Points to consider
A common question faced by actigraphy researchers is: “Which Actigraph is most suitable for my study?”.
However, it is hard to give a simple and straightforward answer, as the optimal choice for your situation depends on your study design, e.g., study duration, sample characteristics, analysis goals, etc.
As such I have compiled some points which should be considered when choosing an actigraph for academic purposes:
1. Does the considered actigraph provide you with the raw data?
This is one of the most important points when considering actigraphs for academic purposes, and one of the most overlooked ones.
“Why is this so important?”, you might ask. Well, when the raw data is not provided, the data can be somewhat akin to a black box. That is, you will have no idea what happened to the data beforehand. Perhaps the manufacturer uses a transformation on the data, or perhaps some smoothing functions. This will often be documented very sparsely, if at all.
As such, you will have at best only a partial idea of what your data respresents, possibly obfuscating your results, and your control over your own study.
Hence, when a device offers you access to the raw data you will have a better idea what happened to it and what it really means.
2. In what kind of unit will the actigraph measure?
This point is very much related to the first one. There are various units in which the actigraph can deliver its data. For example gravity units, activity ‘counts’, and manufacturer-specific units.
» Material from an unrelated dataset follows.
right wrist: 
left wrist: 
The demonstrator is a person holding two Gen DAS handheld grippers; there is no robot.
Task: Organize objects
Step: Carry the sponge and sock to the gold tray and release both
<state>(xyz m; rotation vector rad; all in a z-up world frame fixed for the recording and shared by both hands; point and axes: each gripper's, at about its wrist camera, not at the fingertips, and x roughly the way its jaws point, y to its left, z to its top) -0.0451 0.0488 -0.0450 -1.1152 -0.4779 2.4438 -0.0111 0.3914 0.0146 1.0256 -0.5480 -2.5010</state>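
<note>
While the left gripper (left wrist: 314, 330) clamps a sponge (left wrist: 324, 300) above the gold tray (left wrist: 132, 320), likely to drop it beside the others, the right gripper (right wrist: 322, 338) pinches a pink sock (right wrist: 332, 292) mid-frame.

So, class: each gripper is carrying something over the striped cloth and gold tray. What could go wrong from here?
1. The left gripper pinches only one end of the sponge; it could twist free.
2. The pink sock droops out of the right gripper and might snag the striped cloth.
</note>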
There are clear disadvantages with using aggregated count data, or manufacturer-specific units; they are not well suited for comparison among devices, argumentation and documentation regarding these units and their calculation could be withheld or stored behind paywalls, the algorithms creating these counts could introduce unwanted alterations, tranformations, smoothing, or noise to the data.
Hence, having a actigraph measure registered in a transparent, undisputed unit, which can be easily compared, and relates directly to a measurable force of nature – such as milligravity units – could prove benefical.
3. How long will the considered actigraph last before it needs new batteries?
This is an important point as battery issues can seriously hamper the quality of your dataset. Even worse, the maximum battery duration given by the manufacturer might well be an overstatement which fails to materialise under normal conditions.
In the case of one of our own studies we were once confronted with an actigraph which boasted a battery life of 4 months. As such, we designed our whole study around this period. Hence our dismay when participants returned en masse with their empty actigraphs after a mere 2 months.
Thus, we had to make an ad hoc change to our design wherein we sent participants a new actigraph near the 2 months mark. This lead to unexpected costs for sending devices, an extra burden for participants, and worst of all missing data.
Therefore, make sure you know and test the actual battery life when considering an actigraph for your study!
4. User comfort and compliance
Luckily, when compared to other physiological measurements – such as long-term ECG’s using skin irritation inducing electrodes – actigraphy is relatively benevolent.
In my experience users can easily wear a well-designed wrist-worn actigraph for months on end without reporting any serious discomfort.
This is a huge advantage as it thus allows for the collection of true large scale continuous datasets. This is especially important when planning complex and demanding analyses, as a lot of other measures, such as: questionnaires, daily diaries (ESM / EMA), or ECG’s, just can’t deliver enough data to conduct such complex analyses with a decent power-level.
While having participants wear an actigraph may be simple enough, having them consistently press an event marker to denote bed times and wake-up times can pose a much harder task. Such sleep logs are highly valuable in anyone interested in conducting sleep analyses.
Remember to regularly motivate and remind participants of using the event marker, or if a participant was not that consistent, you could try salvaging the sleep log by using the sleeplog_from_markers functionality from our ACTman R package which imputes missing marker presses by using the median times instead.